Com a divulgação nas redes sociais, foi chegando mais gente a cada dia. E a polícia local usava mais violência para arrancar as pessoas de lá. “Usavam muito spray de pimenta – comprado do Brasil – e bombas de gás lacrimogêneo. Mas quanto mais violência a polícia empregava, mais gente ia para a praça”, relatou a ativista.

Em 31 de maio a polícia reprimiu violentamente uma grande mobilização que tomou a ponte que corta o estreito de Bósforo, ligando os lados ocidental e oriental de Istambul. “No dia seguinte houve manifestações em 79 das 81 províncias turcas. Uma verdadeira guerra em todo o país”, afirmou Nurcan. “O partido governante está há três mandatos no poder e vem se tornando cada vez mais intolerante. O premiê nos insultava, diziam que éramos bêbados, drogados, maltrapilhos”, completou.

A polícia local, que gasta cerca de 150 mil bombas de efeito moral no país por ano, consumiu 180 mil delas em 20 dias de mobilizações, segundo a ativista. O saldo final foi de oito mortos e 8 mil feridos, 61 em condições graves.
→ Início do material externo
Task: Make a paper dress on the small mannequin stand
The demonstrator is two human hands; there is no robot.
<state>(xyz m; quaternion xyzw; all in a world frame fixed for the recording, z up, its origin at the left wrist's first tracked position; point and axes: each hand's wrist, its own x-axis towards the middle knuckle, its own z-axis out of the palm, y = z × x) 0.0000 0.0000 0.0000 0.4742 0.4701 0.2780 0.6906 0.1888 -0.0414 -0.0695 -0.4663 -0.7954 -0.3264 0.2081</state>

Outras 4.900 pessoas foram detidas, entre elas 49 advogados e 39 jornalistas.

“A manifestação explodiu por conta do parque, mas era também uma forma de protestar contra a violência policial, a falta de democracia, de participação. Não havia líderes. Eram ativistas sociais, culturais, partidos políticos, ambientalistas. O povo”, concluiu.